Le début du vingtième siècle voit l’essor de l’automobile qui reste encore un bien
au dessus de bien des budgets contrairement à la petite reine qui a rapidement trouvé de nombreux adhérents .Ils sont alors plus d’un million en France. Le mauvais état des routes à cette époque rend la pratique du vélo sujette à de nombreuses crevaisons et les moyens de réparations existants sont assez aléatoires.

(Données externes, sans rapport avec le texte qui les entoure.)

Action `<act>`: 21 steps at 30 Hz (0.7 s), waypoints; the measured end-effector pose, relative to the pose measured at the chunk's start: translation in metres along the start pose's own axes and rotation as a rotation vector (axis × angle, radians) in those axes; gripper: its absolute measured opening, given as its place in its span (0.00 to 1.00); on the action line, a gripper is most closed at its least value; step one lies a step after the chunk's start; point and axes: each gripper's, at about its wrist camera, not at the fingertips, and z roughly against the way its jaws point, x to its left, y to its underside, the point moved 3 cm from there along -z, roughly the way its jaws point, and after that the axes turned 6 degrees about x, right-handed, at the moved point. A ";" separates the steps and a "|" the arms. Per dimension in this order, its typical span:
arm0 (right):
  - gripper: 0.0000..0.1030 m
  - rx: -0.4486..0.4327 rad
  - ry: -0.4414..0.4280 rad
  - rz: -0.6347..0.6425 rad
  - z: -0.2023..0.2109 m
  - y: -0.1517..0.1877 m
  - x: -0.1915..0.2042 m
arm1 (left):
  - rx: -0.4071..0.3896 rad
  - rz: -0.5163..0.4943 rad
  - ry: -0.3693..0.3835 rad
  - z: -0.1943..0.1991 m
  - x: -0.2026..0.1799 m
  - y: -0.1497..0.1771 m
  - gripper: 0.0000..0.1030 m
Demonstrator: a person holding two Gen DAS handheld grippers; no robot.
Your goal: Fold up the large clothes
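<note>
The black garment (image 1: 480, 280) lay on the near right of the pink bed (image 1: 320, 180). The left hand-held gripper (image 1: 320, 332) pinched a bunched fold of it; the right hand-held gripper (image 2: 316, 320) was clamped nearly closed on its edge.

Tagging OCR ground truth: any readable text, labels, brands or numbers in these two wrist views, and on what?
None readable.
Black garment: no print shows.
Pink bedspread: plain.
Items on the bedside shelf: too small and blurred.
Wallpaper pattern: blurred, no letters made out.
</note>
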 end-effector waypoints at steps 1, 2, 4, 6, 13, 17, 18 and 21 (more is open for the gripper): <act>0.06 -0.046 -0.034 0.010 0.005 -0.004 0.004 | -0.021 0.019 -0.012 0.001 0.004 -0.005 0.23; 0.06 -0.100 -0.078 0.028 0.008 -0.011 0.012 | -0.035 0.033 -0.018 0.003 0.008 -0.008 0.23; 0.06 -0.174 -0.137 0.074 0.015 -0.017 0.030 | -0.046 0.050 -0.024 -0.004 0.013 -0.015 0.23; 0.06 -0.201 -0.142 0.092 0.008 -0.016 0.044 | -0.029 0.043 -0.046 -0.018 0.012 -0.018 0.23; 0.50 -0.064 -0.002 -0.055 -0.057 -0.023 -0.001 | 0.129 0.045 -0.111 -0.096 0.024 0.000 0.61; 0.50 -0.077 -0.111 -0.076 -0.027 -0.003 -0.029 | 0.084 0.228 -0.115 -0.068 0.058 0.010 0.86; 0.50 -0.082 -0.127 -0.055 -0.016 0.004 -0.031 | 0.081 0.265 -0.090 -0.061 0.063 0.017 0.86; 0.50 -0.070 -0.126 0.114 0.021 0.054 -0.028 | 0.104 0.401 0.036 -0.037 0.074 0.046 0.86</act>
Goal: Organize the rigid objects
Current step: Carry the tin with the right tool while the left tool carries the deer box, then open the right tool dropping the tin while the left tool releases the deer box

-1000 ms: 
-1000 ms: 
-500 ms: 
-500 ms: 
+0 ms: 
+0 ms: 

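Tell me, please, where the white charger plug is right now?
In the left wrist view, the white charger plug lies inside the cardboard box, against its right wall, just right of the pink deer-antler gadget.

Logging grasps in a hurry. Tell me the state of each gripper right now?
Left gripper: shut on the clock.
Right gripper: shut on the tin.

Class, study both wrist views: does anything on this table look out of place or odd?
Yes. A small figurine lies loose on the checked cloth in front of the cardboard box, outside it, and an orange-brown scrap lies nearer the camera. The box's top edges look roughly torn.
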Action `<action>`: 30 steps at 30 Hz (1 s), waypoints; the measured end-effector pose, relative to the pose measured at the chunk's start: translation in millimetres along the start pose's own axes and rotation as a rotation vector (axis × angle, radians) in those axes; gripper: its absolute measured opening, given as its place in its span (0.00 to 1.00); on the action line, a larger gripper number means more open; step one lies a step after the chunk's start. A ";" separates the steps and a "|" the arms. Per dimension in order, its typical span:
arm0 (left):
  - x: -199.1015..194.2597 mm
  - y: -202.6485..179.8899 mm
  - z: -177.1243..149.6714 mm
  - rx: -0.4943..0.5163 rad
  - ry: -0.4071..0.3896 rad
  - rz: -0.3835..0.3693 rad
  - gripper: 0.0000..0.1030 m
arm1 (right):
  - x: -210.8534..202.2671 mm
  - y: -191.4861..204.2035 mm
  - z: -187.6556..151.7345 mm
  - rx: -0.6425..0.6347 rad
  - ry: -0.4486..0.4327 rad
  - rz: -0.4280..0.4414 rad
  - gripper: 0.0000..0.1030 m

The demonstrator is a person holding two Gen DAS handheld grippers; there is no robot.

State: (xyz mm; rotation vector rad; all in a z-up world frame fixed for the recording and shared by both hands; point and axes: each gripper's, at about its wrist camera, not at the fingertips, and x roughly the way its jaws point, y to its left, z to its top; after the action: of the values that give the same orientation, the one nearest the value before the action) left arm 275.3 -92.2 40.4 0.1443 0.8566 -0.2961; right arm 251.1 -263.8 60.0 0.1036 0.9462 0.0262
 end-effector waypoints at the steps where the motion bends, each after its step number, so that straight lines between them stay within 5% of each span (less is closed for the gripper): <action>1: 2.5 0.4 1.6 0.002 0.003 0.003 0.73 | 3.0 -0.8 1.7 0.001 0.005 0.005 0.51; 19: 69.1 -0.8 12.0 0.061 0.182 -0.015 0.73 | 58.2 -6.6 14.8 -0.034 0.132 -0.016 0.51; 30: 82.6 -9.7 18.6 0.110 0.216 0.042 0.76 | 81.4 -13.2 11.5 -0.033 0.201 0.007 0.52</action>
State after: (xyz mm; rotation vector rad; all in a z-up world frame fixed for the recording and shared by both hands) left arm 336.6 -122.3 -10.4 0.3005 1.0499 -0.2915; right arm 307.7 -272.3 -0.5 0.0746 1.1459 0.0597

Louis Rustin (1880-1954), outre sa passion pour les courses de vélo, a ouvert à Paris en 1903 un atelier de rechapage de pneus automobiles. Il cherche un moyen de réparer rapidement son vélo lors des épreuves auxquelles il participe. Il a déjà mis au point un dispositif en 1908, une bande de cuir à coller à l’intérieur des
boyaux. La première guerre mondiale va interrompre un long moment ses recherches mais en 1921, la technique est au point et il dépose le brevet de son invention tout bonnement appelée la Rustine : une petite rondelle
de caoutchouc adhésive destinée à reboucher les crevaisons. Un accessoire qui va rapidement devenir indispensable à tout amateur de bicyclettes.
10 ans plus tard, la société de Louis Rustin fabrique près de 30 millions de rustines par mois avec un slogan immuable « Unis pour la vie »
Voici un article de circonstance pour de nombreux représentants de la majorité actuelle qui aimeraient bien avoir à leur disposition de quoi colmater les nombreuses fuites d’électeurs à prévoir dans les urnes en ce dimanche d’élections.